Morsi broke the social contract. He was foolish to do so. Had there been no revolution, there would have been no Morsi presidency. He took the people for granted. He assumed power and became like the Leviathan that Hobbes wrote about. But Morsi, if he had read Hobbes, would have seen that the great philosopher accepted the rebellion of the people against the Leviathan.
Not thankful that a revolution brought him to power, Morsi began to behave like Hosni Mubarak that the revolution toppled. His policies smacked of the authoritarian mentality. He ruled as if he was the president of his party not Egypt. Morsi began a creeping Islamization of Egypt that the people didn’t want.
In no other country in the world at the moment is the Morsi error more graphic than Guyana. David Hinds said on television recently that rejection of the PPP hegemony does not have to involve violence. And it need not. But Hinds stressed that there must be demonstrative action.
In no other country in the world has the social contract been so violated than in Guyana. Where to start in the enumeration of the PPP’s violations becomes a task as easy as looking at the palm of your hand.
We can start three weeks ago with the dismissal of over a dozen workers for purportedly failing a lie detector test. There is no law in Guyana that allows the State to dismiss an employee for failing a polygraph. But it happened three weeks ago at CANU and the Guyanese opposition and people accepted it.
It happened three weeks ago again and it will continue to happen.

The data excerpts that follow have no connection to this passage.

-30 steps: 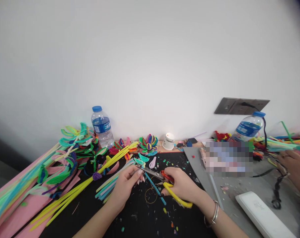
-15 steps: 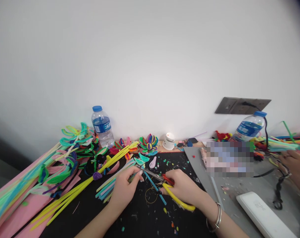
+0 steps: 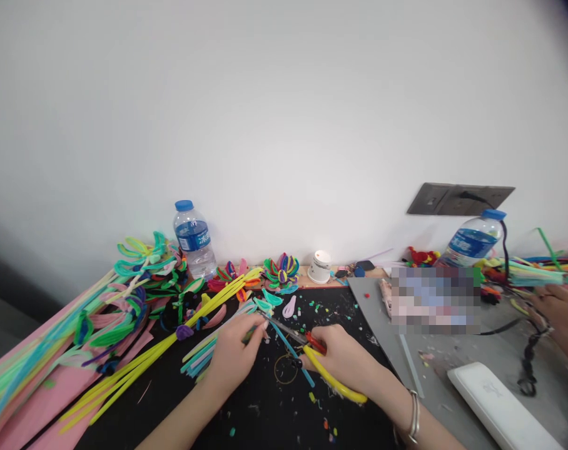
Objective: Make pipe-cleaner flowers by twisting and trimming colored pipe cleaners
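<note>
My right hand (image 3: pixel 343 359) is closed round scissors with one yellow and one red handle (image 3: pixel 333 379). Their grey blades reach left to the fingertips of my left hand (image 3: pixel 237 350). Those fingers are pinched on a short green pipe cleaner (image 3: pixel 250 333), mostly covered by the fingers. Beneath the blades a blue pipe cleaner (image 3: pixel 284 342) lies slantwise on the black mat (image 3: pixel 265 412). Left of my left hand lies a bundle of pastel pipe cleaners (image 3: pixel 202 356). A pale pink loop (image 3: pixel 289 307) rests just beyond the blades.
Yellow pipe cleaners (image 3: pixel 138 381) and pipe-cleaner flowers (image 3: pixel 283 272) crowd the left and back. Two water bottles (image 3: pixel 192 240) (image 3: pixel 471 240) and a paper cup (image 3: pixel 319 267) stand near the wall. At right are a white case (image 3: pixel 500 400) and another person's hand (image 3: pixel 558 312).
My right hand and the scissors have shifted very slightly left. My left hand stays nearly in place, still pinching the green piece.
</note>
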Motion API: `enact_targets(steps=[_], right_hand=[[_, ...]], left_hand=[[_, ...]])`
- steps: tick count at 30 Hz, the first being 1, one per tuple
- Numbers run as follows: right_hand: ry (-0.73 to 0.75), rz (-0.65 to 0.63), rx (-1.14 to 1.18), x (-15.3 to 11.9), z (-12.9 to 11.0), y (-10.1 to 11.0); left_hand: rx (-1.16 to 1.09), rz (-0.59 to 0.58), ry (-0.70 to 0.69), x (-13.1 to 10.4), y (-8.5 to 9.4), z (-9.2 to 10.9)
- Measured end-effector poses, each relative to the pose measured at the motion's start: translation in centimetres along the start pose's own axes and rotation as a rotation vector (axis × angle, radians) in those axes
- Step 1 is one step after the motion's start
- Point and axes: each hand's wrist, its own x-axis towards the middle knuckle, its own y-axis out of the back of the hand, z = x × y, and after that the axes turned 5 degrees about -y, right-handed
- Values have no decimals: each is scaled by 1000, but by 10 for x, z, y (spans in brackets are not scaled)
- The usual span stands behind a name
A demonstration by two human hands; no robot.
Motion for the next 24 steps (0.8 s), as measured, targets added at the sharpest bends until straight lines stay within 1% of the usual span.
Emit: enact_targets(steps=[3, 6, 9, 11, 14, 16, 19, 22, 24], right_hand=[[82, 56, -44, 3, 0, 2], [145, 48, -35, 3, 2, 5], [191, 26, -12, 3, 5, 7], [239, 40, -3, 5, 7, 8], [323, 67, 14, 8, 8, 6], [378, 86, 30, 10, 8, 5], [448, 105, 58, 11, 8, 2], [494, 110, 90, 10, 7, -1], [512, 115, 100, 10, 7, -3]], left_hand=[[-142, -38, 152, 5, 0, 1], [-479, -55, 327, 7, -1, 1], [-833, -108, 478, 5, 0, 2], [-1011, -160, 540, 3, 1, 4], [-1201, -242, 579, -1, 3, 6], [-1268, -301, 607, -4, 3, 6], [-1297, -385, 626, -8, 2, 6], [-1263, -463, 609, -10, 0, 8], [-1222, -496, 605, -11, -1, 10]])
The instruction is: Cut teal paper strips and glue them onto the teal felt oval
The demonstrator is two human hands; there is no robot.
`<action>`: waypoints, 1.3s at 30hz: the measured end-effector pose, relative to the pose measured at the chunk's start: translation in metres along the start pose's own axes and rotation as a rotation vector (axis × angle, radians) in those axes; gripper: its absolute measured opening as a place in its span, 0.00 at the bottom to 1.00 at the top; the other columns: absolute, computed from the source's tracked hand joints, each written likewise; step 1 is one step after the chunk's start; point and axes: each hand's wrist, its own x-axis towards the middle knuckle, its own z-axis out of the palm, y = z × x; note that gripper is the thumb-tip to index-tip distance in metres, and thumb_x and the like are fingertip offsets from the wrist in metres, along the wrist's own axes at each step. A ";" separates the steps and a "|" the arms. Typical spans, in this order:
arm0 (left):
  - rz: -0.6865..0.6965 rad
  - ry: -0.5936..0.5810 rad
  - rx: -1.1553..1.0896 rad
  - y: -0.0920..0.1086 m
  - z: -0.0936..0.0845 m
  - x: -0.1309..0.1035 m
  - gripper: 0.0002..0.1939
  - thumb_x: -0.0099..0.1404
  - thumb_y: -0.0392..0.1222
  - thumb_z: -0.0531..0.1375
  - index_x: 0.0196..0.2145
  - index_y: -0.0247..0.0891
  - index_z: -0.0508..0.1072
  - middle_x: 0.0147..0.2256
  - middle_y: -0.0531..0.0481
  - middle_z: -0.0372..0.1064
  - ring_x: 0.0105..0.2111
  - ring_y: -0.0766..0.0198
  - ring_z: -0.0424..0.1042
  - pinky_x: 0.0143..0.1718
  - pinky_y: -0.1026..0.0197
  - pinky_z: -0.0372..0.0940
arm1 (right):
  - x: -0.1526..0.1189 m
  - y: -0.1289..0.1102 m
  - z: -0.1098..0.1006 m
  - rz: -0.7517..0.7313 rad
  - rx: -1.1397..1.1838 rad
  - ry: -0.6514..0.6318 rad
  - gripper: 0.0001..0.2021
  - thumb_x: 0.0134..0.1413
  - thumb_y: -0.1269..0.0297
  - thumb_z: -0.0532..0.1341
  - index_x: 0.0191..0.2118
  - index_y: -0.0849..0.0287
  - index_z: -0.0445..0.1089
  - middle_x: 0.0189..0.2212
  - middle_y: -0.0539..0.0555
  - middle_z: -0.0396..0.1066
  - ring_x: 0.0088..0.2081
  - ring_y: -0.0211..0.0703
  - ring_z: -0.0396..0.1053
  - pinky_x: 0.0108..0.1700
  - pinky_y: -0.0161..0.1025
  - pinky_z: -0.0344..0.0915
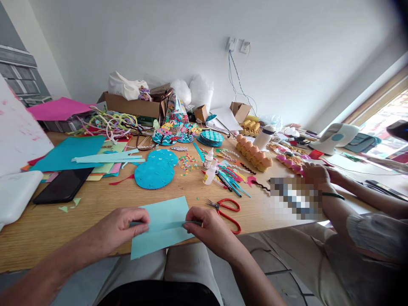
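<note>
A light blue sheet of paper (168, 211) lies across the near table edge, its lower part jutting out over my lap. A raised crease runs across its middle. My left hand (129, 223) pinches the crease at the left end, thumb against fingers. At the right end my right hand (207, 225) pinches the same crease. Red-handled scissors (234, 208) rest just beyond my right hand, blades pointing left. Two joined round blue cutouts (154, 178) lie farther back, with confetti (188, 163) and white glue bottles (209, 172) to their right.
A black phone (63, 185) and coloured paper sheets (70, 153) occupy the left side. An orange egg carton (254, 154) stands right of the bottles. On the right, another person's hands (315, 176) work at the table. Boxes, bags and craft pieces line the wall.
</note>
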 end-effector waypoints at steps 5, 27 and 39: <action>-0.082 0.175 -0.173 -0.015 -0.017 0.010 0.14 0.57 0.52 0.54 0.25 0.38 0.67 0.22 0.56 0.60 0.24 0.66 0.60 0.26 0.66 0.56 | 0.015 0.004 0.004 0.038 0.157 0.083 0.06 0.50 0.64 0.58 0.26 0.59 0.65 0.20 0.46 0.67 0.24 0.33 0.61 0.27 0.30 0.55; -0.238 0.607 -0.103 -0.041 -0.078 0.018 0.13 0.53 0.52 0.57 0.24 0.39 0.68 0.19 0.57 0.59 0.21 0.66 0.59 0.24 0.66 0.54 | 0.047 0.003 0.010 0.069 0.237 0.186 0.08 0.49 0.63 0.55 0.23 0.59 0.63 0.18 0.48 0.66 0.23 0.36 0.61 0.26 0.32 0.56; -0.454 0.793 0.168 -0.136 -0.156 0.045 0.16 0.58 0.49 0.50 0.30 0.32 0.66 0.21 0.57 0.64 0.22 0.69 0.64 0.25 0.68 0.59 | 0.036 0.015 0.003 0.029 -0.019 0.085 0.07 0.52 0.68 0.53 0.24 0.58 0.63 0.19 0.47 0.66 0.23 0.35 0.63 0.26 0.31 0.54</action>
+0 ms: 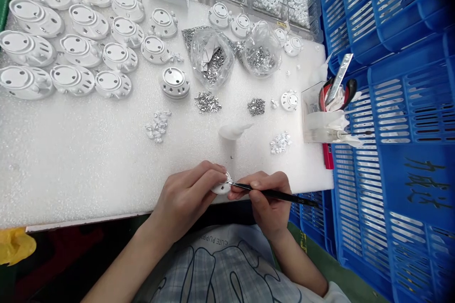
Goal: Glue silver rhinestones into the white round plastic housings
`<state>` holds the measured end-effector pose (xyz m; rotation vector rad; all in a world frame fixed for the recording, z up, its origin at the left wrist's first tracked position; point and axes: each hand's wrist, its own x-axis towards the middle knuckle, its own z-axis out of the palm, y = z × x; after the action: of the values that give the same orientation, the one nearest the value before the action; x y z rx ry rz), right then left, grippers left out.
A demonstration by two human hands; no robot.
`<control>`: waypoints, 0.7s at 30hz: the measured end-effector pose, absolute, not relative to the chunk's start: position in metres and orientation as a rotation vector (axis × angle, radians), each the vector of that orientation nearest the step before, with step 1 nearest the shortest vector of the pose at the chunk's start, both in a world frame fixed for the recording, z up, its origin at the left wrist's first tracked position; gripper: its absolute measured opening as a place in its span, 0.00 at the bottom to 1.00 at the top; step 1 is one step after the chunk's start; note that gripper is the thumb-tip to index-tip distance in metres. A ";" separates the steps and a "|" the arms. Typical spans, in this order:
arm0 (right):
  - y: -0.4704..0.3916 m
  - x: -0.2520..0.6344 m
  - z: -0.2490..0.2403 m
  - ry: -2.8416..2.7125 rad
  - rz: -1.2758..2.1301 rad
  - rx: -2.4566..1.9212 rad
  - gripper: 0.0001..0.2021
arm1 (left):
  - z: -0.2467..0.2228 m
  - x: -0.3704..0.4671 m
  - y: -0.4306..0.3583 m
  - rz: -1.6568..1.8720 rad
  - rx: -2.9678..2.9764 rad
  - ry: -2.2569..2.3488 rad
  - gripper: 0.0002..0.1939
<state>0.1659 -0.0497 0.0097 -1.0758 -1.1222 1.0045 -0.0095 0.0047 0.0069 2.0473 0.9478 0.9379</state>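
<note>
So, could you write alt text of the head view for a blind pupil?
A person's left hand holds a small white part while the right hand holds a slim black tool to it. Rows of white parts, metal pieces and plastic bags lie beyond on a white foam board, beside blue crates.

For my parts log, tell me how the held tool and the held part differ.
The tool is black with a silvery tip; the part is white. The tool is long and slim; the part is rounded and broader. The tool is in the right hand, the part in the left hand. Both are held, tip against or near part.
</note>
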 end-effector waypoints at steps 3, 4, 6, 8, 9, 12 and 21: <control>-0.050 0.167 0.009 -1.036 1.029 -1.072 0.03 | 0.008 -0.009 0.006 0.939 2.015 0.957 0.10; -0.051 0.169 0.009 -1.011 1.018 -1.086 0.04 | 0.009 -0.009 0.006 0.939 1.997 0.963 0.10; -0.053 0.174 0.009 -0.980 0.973 -1.130 0.04 | 0.009 -0.009 0.006 0.946 1.975 0.962 0.11; -0.054 0.178 0.009 -0.996 0.942 -1.163 0.05 | 0.010 -0.010 0.006 0.946 1.968 0.962 0.12; -0.055 0.179 0.009 -1.012 0.939 -1.169 0.05 | 0.009 -0.010 0.006 0.945 1.967 0.963 0.13; -0.054 0.178 0.011 -1.073 0.952 -1.165 0.04 | 0.009 -0.011 0.006 0.941 1.965 0.963 0.13; -0.049 0.187 0.013 -1.125 1.091 -1.146 0.07 | 0.007 -0.010 0.005 0.921 1.966 0.970 0.10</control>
<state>0.1872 -0.0494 0.0131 -1.1458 -1.1255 1.0908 -0.0103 0.0047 0.0067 1.9662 0.9697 0.9207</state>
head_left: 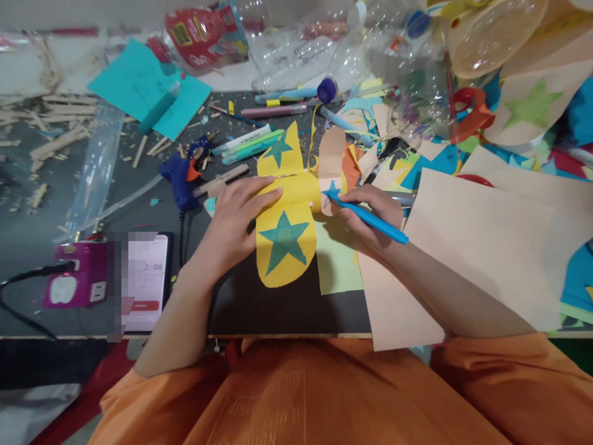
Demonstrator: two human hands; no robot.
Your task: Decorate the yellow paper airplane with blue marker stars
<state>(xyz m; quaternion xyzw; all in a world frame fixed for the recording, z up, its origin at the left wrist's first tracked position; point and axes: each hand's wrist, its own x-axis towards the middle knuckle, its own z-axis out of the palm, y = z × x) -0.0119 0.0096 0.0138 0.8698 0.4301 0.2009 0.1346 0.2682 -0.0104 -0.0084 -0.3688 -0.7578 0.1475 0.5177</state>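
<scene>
In front of me lies a yellow paper craft [296,190], a rolled tube with two wing-like flaps. Each flap bears a teal star, and the lower flap [283,272] is the larger. My left hand [241,216] rests on the tube's left part, fingers stretched across it. A blue marker [382,226] is pinched in my right hand [370,213], its tip at a small blue star [332,191] on a peach paper piece [332,148]. That piece sits at the tube's right end. Part of the star is filled in blue, with outline showing below.
A blue glue gun [183,179] and a phone [147,281] lie left, beside a purple power adapter [76,275]. Peach sheets [482,247] cover the right side. Markers [250,145], orange scissors [472,114], wood scraps [60,139] and plastic bottles [204,37] crowd the back.
</scene>
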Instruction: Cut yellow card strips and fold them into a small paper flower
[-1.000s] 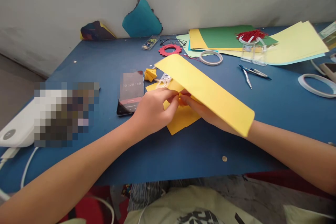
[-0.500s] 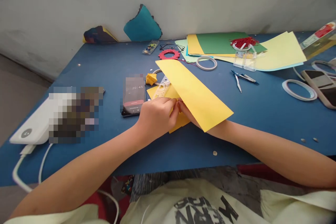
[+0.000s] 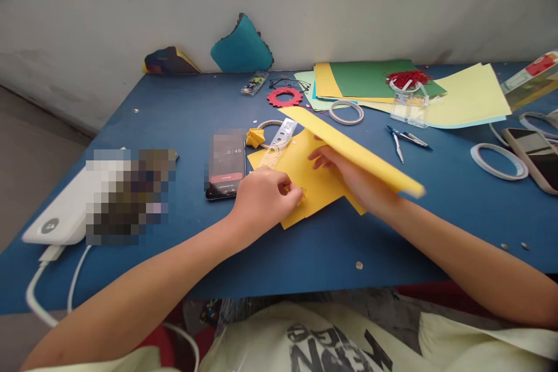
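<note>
**Hands apart, scrap left of the gap**

Head view: fingertips, together half a second ago, have now separated at mid-frame. Left hand [image 3: 267, 196]: curled, thumb and forefinger apparently pinching a small yellow scrap [image 3: 301, 193]; the scrap thus seems to be in the left alone. Right hand [image 3: 349, 173]: fingers loosely spread, tips bare, under a tilted yellow sheet [image 3: 360, 151] right of centre; whether it grips the sheet, cannot tell. Yellow papers [image 3: 307, 165] lie below both hands; ruler [image 3: 282, 132] above left.
</note>
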`<state>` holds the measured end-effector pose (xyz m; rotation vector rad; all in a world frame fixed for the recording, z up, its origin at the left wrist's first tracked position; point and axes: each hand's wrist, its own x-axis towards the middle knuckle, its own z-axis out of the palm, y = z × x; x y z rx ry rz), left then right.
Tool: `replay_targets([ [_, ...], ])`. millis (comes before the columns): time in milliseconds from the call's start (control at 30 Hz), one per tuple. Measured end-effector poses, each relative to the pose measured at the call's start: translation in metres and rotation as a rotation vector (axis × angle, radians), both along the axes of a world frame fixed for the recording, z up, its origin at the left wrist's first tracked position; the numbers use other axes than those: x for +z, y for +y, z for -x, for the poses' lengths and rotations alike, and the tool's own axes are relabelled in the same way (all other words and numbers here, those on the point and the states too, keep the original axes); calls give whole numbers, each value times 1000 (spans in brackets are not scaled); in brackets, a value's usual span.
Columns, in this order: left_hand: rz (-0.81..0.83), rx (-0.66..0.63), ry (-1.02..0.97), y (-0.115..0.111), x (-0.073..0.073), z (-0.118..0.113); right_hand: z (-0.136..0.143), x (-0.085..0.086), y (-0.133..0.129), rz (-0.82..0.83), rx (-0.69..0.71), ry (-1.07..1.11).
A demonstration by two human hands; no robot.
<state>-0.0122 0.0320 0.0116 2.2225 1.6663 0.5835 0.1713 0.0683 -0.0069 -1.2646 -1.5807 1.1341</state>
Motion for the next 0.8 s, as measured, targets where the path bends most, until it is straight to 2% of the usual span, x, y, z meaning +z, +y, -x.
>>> replay_targets([
  [100, 14, -44, 41, 3, -3, -1, -5, 6, 16, 184, -75, 151],
  [200, -13, -77, 66, 6, -3, -2, -3, 7, 31, 278, -99, 214],
  [333, -60, -123, 111, 10, 3, -1, 10, 1, 51, 271, -174, 219],
  [467, -151, -56, 141, 25, 15, 8, 24, -13, 60, 143, -300, 162],
  [600, -369, 89, 304, 57, 26, 23, 17, -22, 64, -7, -335, 42],
  [700, -330, 97, 366, 95, 28, 27, 2, -20, 69, -136, -322, -106],
  [800, -276, 62, 246, 136, 26, 24, -12, -16, 75, -288, -290, -303],
])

From the polygraph abomination we can go straight into the era of golden toilets in Guyana.
On Monday I dropped in at Kaieteur News and I was greeted with the comment; “Freddie yuh gat fuh write on dis.” A few of my KN colleagues showed me the front page for the Monday issue with the photograph of two toilet sets going respectively for $22,000 and $33,000 on the Guyana market.
Leonard Gildarie swung around in his chair and asked me how much I paid for my toilet sets when I was building my home in 2007. I told him none cost more than twenty thousand dollars.
I don’t think I am worth reading as a columnist if I did not print an opinion on the era of golden toilets in Guyana in my column. I don’t think any citizen of this country should remain silent on the toilet scandal where the Guyana Government has agreed to pay almost half million dollars for one set of toilet seats and is buying 69 of them.
The question is why would any politician agree to such a contract? For me there is only one answer – corruption.
Where and when are these scandals going to end? My answer is that the violations of the social contract are going to continue if we do not bring the Arab Spring to this land.
The nightmare has taken on macabre dimensions when you think that the social contract in Guyana is between the population and a minority government, a minority regime that behaves as if it won the last general elections. It did not!